• _Work required_
The response must consist of the lines below from the one with "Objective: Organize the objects" through the one with "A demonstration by", exactly as they appear and with both ends kept.

• _Record extracts_
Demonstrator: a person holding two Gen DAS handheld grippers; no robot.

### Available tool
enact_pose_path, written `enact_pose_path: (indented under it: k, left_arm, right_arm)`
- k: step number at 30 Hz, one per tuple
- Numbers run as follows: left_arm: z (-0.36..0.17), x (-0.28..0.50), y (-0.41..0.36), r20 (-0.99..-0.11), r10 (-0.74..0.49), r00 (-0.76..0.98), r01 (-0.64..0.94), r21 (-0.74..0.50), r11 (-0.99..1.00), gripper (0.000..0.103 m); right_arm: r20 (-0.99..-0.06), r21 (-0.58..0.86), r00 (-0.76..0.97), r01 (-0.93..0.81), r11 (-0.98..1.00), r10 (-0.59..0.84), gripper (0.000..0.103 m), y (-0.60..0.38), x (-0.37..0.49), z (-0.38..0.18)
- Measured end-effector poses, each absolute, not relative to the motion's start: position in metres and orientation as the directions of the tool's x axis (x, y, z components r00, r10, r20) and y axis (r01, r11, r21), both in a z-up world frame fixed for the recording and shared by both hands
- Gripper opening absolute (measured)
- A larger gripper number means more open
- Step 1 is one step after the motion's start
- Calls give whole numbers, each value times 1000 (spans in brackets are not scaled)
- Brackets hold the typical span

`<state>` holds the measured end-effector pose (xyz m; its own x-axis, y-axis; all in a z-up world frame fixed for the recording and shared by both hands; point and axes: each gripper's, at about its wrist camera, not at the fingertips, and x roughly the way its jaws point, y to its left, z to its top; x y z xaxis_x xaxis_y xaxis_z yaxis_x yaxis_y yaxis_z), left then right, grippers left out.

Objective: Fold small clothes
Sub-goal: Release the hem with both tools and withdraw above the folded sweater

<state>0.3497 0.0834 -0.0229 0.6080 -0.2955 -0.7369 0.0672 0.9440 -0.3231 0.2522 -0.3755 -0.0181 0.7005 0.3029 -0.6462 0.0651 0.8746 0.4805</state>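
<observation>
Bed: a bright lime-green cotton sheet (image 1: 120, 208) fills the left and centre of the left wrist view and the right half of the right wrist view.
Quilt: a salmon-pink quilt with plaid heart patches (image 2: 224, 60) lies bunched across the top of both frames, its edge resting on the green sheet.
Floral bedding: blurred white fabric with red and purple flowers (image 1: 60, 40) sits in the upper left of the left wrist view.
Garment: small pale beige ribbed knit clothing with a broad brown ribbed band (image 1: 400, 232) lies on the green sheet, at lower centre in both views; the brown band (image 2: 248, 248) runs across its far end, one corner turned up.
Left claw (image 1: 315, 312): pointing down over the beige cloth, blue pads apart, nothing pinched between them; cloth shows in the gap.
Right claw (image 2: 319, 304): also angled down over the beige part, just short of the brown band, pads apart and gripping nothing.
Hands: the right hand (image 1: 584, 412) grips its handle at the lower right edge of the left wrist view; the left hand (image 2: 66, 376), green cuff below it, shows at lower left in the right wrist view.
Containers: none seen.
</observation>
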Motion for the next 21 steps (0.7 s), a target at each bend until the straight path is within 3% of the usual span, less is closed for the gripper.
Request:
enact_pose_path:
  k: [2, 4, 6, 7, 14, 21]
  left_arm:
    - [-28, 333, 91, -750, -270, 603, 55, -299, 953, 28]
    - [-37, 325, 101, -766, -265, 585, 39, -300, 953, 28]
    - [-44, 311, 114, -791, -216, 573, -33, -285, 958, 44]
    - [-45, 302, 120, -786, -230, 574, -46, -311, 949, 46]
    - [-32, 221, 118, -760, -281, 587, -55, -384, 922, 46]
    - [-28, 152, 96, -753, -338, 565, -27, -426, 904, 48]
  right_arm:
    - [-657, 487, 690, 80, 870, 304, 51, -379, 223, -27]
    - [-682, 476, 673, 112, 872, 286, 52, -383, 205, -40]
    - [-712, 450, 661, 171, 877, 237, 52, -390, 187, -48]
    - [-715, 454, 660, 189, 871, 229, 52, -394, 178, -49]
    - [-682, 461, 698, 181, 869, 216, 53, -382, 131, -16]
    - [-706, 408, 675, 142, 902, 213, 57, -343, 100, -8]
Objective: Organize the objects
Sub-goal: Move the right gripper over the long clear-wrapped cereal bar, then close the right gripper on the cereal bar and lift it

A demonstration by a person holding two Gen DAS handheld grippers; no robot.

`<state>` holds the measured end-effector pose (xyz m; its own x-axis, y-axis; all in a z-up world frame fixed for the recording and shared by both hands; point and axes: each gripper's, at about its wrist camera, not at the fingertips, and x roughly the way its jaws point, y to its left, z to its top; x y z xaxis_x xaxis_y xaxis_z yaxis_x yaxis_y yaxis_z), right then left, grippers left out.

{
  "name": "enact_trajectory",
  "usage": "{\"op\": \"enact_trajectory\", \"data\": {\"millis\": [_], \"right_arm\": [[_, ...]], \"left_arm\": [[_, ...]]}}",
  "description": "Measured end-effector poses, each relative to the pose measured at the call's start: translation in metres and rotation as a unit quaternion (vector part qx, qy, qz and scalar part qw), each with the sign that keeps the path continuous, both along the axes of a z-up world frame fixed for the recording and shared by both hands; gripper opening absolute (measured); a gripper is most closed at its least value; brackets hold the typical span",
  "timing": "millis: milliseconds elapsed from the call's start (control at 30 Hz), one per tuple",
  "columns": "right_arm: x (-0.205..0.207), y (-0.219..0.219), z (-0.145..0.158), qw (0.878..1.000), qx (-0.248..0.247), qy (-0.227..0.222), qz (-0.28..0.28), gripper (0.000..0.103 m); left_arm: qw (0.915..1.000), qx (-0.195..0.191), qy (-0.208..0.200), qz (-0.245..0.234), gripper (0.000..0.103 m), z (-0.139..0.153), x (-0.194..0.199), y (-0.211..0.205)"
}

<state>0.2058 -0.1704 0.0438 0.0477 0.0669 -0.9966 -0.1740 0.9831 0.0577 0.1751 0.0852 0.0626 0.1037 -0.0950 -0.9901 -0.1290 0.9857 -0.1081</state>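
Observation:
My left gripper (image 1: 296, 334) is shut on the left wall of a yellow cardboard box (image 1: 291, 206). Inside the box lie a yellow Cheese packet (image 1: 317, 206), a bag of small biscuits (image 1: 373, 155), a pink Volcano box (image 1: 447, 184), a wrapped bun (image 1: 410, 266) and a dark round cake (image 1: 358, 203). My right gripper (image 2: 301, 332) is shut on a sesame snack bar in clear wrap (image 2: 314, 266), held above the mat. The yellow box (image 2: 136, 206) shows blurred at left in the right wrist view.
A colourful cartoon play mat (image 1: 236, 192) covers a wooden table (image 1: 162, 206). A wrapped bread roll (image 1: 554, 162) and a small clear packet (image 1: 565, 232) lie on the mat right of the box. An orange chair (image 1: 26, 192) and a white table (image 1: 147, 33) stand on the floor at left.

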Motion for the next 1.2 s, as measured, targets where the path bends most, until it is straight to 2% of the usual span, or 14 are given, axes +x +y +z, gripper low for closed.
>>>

• _Answer section_
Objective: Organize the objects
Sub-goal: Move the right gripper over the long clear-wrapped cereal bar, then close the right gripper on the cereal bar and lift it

A demonstration by a person holding two Gen DAS handheld grippers; no robot.

That completes the response to the exercise.